Q: What is the practical takeaway for later examples like power series?

Power series often produce sequences of partial sums $F_n$ that converge pointwise to a function $f$. If the derivatives of those partial sums converge uniformly to $G$, the theorem justifies differentiating term-by-term and guarantees that the resulting derivative matches $G$.

TL;DR

If $F_{n}$ are differentiable on a common domain $I$ , and $F_{n} \to f$ pointwise while $F_{n}^{'} \to G$ uniformly, then $f$ is differentiable on $I$ .

Briefing Cornell Notes

Briefing

Uniform convergence of derivatives is the key condition that preserves differentiability when a sequence of differentiable functions converges. Start with a sequence of functions $F_{n}$ defined on a common domain $I$ . If every $F_{n}$ is differentiable, and the derivative functions $F_{n}^{'}$ converge uniformly to some function $G$ , then the limit function $f$ is differentiable and its derivative satisfies $f^{'} = G$ —but only if $F_{n}$ also converges pointwise to $f$ .

Without that extra pointwise convergence, differentiability preservation can fail: uniform convergence of $F_{n}^{'}$ alone does not guarantee that $F_{n}$ converges to a well-defined limit function $f$ in the first place. The theorem therefore combines two convergence modes: a weaker one (pointwise convergence of $F_{n}$ to $f$ ) to identify the limit, and a stronger one (uniform convergence of $F_{n}^{'}$ to $G$ ) to control how derivatives behave across the entire domain.

The proof strategy fixes an arbitrary point $x_{0} \in I$ and studies the derivative of the limit function using the difference quotient. For $x \neq = x_{0}$ , the expression $\frac{f ( x ) - f ( x _{0} )}{x - x _{0}} - G (x_{0})$ is rewritten by inserting and subtracting corresponding difference quotients and derivative-related terms built from $F_{n}$ . This creates three pieces whose sizes can be bounded separately using the triangle inequality.

Two of those pieces can be made small: one term shrinks because $F_{n} \to f$ pointwise (so values of $F_{n}$ near $x$ and $x_{0}$ match those of $f$ ), and another term shrinks because $x \to x_{0}$ in the difference quotient. The remaining piece is the only potential obstacle, and it is precisely where uniform convergence of $F_{n}^{'} \to G$ is needed.

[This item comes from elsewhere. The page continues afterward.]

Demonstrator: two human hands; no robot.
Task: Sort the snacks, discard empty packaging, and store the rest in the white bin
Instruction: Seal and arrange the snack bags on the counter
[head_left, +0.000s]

Uniform convergence ensures that the derivative-related term does not misbehave for large $n$ at points near $x_{0}$ .

Once these bounds are arranged, the difference quotient of $f$ at $x_{0}$ is forced to converge to $G (x_{0})$ . Since $x_{0}$ was arbitrary, $f$ is differentiable everywhere on $I$ , and the derivative matches the uniform limit of the derivatives: $f^{'} = G$ . The practical payoff is that this result becomes a powerful tool for constructing and differentiating functions defined by power series in later work, where uniform convergence of derivative sequences can be checked to justify term-by-term differentiation.

Cornell Notes

A differentiability-preservation theorem links three ingredients: (1) each $F_{n}$ is differentiable on a common domain $I$ , (2) $F_{n}$ converges pointwise to a limit function $f$ , and (3) the derivatives $F_{n}^{'}$ converge uniformly to a function $G$ . Under these assumptions, the limit function $f$ is differentiable on $I$ . Moreover, the derivative of the limit equals the uniform limit of the derivatives: $f^{'} = G$ . The proof controls the difference quotient at an arbitrary point $x_{0}$ by splitting it into terms that vanish via pointwise convergence, the limit $x \to x_{0}$ , and—crucially—uniform convergence of $F_{n}^{'}$ .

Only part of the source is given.